*What you are asked to do:* Starting with the line that contains "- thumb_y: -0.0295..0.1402" and stopping after the line that contains "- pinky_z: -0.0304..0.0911", copy the entries below exactly. Include nothing else.

(Records from a data collection)
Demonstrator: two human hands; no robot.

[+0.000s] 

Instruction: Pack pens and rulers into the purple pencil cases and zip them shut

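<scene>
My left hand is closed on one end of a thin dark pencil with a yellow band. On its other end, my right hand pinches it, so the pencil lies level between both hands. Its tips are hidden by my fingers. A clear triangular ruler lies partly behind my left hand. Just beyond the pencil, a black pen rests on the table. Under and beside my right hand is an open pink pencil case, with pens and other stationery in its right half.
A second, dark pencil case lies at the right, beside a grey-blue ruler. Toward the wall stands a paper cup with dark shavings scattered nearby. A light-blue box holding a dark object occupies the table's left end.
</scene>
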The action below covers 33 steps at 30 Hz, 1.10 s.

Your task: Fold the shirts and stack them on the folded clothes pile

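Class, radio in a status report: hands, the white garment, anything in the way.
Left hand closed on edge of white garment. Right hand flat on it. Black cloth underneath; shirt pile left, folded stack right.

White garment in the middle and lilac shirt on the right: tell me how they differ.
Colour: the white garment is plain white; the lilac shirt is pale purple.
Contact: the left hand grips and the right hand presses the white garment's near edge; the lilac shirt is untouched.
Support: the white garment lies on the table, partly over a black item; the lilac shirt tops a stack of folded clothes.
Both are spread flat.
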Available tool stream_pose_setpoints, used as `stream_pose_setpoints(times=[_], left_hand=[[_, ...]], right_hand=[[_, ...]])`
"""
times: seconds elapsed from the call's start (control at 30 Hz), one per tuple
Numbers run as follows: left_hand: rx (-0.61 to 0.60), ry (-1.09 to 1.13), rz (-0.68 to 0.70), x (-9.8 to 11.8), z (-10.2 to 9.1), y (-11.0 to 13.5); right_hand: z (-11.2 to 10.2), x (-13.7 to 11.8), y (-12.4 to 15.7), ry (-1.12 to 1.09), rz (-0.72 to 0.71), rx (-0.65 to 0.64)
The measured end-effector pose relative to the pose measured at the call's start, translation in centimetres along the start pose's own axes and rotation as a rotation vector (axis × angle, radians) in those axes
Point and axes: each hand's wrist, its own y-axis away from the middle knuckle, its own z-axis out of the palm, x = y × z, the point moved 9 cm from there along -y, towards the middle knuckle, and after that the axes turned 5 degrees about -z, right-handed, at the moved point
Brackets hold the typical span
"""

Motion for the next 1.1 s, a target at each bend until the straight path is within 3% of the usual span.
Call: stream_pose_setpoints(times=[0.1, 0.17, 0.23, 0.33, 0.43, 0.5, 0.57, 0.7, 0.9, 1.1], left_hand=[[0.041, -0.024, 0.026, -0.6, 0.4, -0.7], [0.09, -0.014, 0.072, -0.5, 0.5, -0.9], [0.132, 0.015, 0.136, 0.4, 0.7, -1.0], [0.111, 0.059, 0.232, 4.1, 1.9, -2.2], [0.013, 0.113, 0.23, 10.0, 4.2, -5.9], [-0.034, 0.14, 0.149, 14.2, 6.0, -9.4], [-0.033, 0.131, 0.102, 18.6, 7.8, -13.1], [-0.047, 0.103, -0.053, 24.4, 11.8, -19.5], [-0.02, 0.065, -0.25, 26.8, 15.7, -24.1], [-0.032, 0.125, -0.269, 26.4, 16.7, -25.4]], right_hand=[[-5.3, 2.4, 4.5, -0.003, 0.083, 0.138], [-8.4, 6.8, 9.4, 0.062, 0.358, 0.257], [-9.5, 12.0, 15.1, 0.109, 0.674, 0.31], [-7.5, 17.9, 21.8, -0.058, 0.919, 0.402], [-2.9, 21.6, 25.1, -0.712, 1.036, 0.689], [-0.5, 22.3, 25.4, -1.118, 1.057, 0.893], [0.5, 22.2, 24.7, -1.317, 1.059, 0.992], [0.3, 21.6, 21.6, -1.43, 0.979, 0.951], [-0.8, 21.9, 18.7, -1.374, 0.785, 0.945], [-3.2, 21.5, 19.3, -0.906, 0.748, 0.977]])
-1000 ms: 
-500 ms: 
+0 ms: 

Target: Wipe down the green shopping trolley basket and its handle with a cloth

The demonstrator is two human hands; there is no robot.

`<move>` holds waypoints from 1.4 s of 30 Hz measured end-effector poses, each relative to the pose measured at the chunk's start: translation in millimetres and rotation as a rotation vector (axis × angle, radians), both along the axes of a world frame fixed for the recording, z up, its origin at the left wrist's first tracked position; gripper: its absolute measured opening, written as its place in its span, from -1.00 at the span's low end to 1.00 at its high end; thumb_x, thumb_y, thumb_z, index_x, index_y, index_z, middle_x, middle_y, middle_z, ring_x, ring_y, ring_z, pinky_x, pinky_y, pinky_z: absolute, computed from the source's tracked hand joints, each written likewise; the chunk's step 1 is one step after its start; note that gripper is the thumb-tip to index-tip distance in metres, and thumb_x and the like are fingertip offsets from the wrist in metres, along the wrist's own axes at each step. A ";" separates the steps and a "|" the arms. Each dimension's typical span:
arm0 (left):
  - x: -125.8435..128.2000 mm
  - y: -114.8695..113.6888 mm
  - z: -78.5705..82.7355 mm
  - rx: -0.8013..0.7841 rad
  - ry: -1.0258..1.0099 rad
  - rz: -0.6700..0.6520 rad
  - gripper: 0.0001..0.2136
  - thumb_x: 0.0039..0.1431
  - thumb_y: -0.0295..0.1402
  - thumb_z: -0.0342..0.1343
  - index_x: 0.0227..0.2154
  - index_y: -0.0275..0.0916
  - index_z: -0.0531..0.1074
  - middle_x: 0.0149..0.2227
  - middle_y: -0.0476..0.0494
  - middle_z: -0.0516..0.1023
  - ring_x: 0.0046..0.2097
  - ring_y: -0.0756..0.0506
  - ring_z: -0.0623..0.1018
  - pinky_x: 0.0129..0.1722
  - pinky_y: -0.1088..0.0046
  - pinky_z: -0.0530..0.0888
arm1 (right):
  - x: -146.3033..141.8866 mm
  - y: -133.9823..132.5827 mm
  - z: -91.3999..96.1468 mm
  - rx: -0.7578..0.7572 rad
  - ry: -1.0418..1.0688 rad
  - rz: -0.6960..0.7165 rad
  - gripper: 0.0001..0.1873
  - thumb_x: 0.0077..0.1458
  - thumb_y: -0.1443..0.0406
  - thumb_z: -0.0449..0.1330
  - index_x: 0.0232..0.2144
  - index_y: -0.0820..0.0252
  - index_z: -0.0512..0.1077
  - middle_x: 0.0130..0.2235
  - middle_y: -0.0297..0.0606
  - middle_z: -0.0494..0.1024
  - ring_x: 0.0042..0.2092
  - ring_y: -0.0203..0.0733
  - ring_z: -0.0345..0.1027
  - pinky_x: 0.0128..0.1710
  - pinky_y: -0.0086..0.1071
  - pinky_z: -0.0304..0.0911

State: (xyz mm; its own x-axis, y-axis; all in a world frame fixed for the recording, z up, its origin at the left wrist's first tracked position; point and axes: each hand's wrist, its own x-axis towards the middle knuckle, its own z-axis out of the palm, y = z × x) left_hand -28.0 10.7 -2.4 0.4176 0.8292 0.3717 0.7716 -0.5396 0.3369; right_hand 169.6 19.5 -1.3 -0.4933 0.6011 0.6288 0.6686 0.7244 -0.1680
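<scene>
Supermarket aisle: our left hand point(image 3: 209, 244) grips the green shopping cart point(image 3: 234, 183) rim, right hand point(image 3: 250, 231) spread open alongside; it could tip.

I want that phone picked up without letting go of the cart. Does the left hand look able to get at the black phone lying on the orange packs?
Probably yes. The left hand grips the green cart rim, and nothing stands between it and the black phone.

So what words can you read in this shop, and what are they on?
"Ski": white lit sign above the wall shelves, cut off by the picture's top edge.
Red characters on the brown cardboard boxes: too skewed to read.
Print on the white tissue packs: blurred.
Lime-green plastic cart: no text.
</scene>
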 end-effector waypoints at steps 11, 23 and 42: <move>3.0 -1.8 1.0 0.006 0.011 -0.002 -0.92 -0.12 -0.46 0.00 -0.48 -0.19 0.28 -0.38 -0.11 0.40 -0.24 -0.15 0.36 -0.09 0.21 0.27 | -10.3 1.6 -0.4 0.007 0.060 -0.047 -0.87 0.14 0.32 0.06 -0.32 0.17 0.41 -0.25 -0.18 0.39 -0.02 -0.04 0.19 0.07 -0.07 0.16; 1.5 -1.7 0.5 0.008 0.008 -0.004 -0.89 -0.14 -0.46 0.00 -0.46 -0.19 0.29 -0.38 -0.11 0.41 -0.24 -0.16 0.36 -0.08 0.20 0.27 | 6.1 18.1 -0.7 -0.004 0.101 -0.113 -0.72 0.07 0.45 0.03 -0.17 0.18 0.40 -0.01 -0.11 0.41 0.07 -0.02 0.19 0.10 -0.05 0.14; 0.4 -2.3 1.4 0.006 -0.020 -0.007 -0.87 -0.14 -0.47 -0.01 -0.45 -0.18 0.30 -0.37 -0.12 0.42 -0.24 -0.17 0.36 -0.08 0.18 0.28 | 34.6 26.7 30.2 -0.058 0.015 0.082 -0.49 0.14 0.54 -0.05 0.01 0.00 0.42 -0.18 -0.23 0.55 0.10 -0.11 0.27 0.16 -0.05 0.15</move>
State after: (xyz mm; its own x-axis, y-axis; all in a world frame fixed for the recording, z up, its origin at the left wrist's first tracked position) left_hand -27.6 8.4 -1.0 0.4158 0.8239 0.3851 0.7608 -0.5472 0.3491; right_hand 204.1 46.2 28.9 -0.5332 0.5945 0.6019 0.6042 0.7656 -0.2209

*Solution to this exercise:*
  - thumb_y: -0.0295..0.1402
  - thumb_z: -0.0342..0.1343
  - index_x: 0.0227..0.2154
  - index_y: -0.0275..0.0916
  - index_z: -0.0531..0.1074
  - middle_x: 0.0149..0.2227
  - middle_y: -0.0476..0.0494
  - middle_z: -0.0516..0.1023
  - ring_x: 0.0046..0.2097
  - ring_y: -0.0756..0.0506
  - ring_z: -0.0623..0.1018
  - pinky_x: 0.0129..0.1722
  - pinky_y: -0.1088..0.0046
  - pinky_z: -0.0530..0.0888
arm1 (right):
  - x: -146.3033..141.8866 mm
  - y: -133.9823..132.5827 mm
  - z: -91.3999..96.1468 mm
  - rx: -0.7578..0.7572 rad
  - ry: -1.0418..1.0688 rad
  - rz: -0.6960..0.7165 rad
  - gripper: 0.0001..0.1873
  - thumb_x: 0.0077..0.1458
  - thumb_y: -0.1443..0.0406
  - thumb_z: -0.0449..0.1330
  - index_x: 0.0232..0.2144
  - index_y: -0.0820..0.0252
  - index_z: -0.0512..0.1077
  - middle_x: 0.0130..0.2235
  - middle_y: -0.0297..0.0606
  - middle_z: -0.0494..0.1024
  - ring_x: 0.0042..0.2092
  - ring_y: -0.0203..0.0733
  - ring_z: -0.0345..0.1027
  - pinky_x: 0.0128..0.1710
  - pinky_y: -0.0086..0.1071
  - pinky_z: -0.0304..0.0911

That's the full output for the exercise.